"Sleigh bells riiiiiiiiing...." - that is the subject line of the email chain that is buzzing around amongst my girl friends. I jump on the new emails as they come in, loving the good tidings they bring - mostly about life, love, Christmas plans and pictures of new nieces and nephews - and sending my own right back out on the gmail sleigh. It really is almost Christmas. I'm heading home on Wednesday to deck the halls with my family and then Zach arrives just in time for Christmas Eve dinner and then we head to Providence on Christmas Day to celebrate with his family.

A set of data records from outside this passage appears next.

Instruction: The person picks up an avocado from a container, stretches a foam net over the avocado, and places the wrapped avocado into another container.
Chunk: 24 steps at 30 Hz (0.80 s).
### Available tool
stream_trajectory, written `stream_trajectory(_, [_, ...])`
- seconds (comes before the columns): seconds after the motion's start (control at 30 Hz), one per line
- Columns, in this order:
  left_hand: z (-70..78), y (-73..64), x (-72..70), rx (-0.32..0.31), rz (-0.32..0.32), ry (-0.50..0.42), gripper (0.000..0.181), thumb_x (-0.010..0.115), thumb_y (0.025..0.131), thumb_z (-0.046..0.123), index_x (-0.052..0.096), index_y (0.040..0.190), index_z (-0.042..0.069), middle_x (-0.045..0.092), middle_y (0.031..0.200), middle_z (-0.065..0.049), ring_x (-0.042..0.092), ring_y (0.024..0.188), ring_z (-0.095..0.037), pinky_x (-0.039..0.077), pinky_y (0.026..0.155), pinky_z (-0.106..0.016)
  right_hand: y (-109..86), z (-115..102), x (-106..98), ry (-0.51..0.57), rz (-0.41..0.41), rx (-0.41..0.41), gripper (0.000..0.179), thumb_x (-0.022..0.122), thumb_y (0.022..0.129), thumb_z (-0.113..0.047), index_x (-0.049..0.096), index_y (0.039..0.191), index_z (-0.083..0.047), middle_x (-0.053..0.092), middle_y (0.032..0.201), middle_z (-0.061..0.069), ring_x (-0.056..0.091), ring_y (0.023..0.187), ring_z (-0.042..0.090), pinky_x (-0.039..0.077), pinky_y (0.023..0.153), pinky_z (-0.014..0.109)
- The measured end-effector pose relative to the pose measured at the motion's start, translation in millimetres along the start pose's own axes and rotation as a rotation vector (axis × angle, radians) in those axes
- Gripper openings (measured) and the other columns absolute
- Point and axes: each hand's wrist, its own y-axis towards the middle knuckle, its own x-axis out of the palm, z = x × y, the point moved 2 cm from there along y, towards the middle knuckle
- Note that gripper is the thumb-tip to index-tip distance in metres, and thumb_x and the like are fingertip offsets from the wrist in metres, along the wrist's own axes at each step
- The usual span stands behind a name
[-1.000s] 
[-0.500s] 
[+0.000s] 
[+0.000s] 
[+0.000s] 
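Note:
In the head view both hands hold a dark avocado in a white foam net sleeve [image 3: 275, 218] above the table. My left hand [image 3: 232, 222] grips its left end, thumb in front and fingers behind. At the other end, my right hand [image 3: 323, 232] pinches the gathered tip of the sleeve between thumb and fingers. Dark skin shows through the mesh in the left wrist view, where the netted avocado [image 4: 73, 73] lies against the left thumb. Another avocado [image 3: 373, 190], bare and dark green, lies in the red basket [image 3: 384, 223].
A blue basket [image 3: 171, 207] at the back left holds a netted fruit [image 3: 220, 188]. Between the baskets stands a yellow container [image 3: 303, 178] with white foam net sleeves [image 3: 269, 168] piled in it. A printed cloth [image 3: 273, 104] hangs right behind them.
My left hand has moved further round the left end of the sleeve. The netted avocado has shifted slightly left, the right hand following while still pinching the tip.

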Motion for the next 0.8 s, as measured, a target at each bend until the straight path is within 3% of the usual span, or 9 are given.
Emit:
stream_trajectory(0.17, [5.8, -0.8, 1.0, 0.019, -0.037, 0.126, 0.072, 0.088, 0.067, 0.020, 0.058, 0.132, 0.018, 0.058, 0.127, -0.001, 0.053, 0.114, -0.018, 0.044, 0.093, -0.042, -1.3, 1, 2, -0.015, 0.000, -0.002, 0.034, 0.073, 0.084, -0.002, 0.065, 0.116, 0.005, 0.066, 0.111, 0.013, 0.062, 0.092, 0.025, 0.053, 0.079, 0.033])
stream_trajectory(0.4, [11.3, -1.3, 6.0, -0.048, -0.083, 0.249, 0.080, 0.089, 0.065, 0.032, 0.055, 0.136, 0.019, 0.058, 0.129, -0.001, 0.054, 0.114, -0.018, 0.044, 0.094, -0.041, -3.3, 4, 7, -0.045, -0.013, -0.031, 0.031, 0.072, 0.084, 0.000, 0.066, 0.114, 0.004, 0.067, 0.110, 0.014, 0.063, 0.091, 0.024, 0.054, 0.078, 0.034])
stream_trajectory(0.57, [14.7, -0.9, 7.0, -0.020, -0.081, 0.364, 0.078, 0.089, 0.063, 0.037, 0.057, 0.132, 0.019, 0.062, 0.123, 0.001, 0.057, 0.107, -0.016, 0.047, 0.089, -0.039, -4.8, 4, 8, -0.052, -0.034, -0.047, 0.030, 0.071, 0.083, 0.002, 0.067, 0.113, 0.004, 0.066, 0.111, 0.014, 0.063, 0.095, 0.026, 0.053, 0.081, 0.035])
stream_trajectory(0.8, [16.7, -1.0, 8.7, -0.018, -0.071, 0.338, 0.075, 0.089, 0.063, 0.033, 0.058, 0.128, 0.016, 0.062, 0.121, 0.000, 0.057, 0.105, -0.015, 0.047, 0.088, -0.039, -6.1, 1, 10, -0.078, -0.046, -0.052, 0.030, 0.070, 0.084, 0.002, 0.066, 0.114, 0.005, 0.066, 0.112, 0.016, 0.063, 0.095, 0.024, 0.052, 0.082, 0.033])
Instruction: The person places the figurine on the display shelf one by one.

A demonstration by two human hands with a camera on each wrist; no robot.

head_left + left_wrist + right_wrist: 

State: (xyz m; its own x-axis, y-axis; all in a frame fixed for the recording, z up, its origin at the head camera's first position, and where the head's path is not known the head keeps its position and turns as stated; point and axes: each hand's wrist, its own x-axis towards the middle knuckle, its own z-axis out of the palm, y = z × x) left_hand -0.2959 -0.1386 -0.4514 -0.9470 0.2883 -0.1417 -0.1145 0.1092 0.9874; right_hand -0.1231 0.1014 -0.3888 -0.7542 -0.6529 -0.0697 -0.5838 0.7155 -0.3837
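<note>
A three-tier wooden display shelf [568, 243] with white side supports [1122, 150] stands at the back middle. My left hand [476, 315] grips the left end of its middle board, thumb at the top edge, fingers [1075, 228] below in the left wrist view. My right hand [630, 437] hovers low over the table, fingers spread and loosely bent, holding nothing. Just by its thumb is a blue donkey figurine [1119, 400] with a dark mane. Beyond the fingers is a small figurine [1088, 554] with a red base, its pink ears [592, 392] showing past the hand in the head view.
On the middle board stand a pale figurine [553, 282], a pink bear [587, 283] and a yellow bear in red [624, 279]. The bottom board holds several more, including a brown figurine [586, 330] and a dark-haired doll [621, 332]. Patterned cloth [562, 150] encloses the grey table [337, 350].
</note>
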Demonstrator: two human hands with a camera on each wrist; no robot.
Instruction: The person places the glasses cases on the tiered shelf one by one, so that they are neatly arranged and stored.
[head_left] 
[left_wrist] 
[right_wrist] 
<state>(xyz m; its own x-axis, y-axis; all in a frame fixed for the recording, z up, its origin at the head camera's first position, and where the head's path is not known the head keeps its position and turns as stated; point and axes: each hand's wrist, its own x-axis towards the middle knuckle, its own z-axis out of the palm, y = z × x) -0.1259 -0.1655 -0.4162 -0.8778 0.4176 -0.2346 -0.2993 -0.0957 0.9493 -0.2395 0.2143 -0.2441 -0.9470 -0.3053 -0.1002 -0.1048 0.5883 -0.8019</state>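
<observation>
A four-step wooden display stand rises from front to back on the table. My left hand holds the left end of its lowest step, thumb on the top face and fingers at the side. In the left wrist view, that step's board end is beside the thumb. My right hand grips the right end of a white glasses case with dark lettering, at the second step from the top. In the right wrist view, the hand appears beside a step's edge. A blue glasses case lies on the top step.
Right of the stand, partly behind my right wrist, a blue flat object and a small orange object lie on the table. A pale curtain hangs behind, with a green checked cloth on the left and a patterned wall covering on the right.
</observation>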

Before we jet off for the States we are actually heading to Paris, in about 2 hours, for the weekend! I wanted to post these festive photos before I head to the airport. My fingers are crossed that 1) Zach will make it, he's cutting it close with work stuff and 2) that our flight isn't cancelled with all of this wind and rain. Maybe you could cross your fingers too, the more the better. Danke!
The Swiss really now how to make a city feel festive. In the center of town, on the Bahnhofstrasse, there are lights hanging from every possible spot imaginable. The ones hanging above the streets are called 'Lucy', I believe in reference to Lucy In The Sky With Diamonds. They really are quite spectacular. Then there are also Samichlaus and his sidekick Schmutzli. Schmutzli, who paint his face back and dresses in a dark brown cloak, is pretty much the idea of coal personified.
Since so many people commented on our tree I thought I would post some close-ups. The ornaments are from the Christmas market in Germany and they remind me of the ornaments we use to trim our tree at home. My mom has always loved little wooden ornaments, so I guess I inherited that from her. Although I can't imagine anyone who wouldn't like a nutcracker rocking horse ornament. Oh, and I made the bird on top. Zach's family uses a bird on top of their tree and we've always used an angel, but I thought a bird was really a good combo of both...in it's own way. And then there is this amazing almond cookie recipe that I want to share with you that can double as Viennese Crescent cookies or Linzer cookies, depending on how you roll the dough. I have to rush to the airport in about 5 minutes so I will share the recipe with you when I get back from Paris....
Okay back from a wonderful trip to Paris. We almost didn't get there because our flight was canceled on Friday night, but thankfully we zipped off on an early Saturday morning flight, which gave us plenty of time to shop for breakfast croissants.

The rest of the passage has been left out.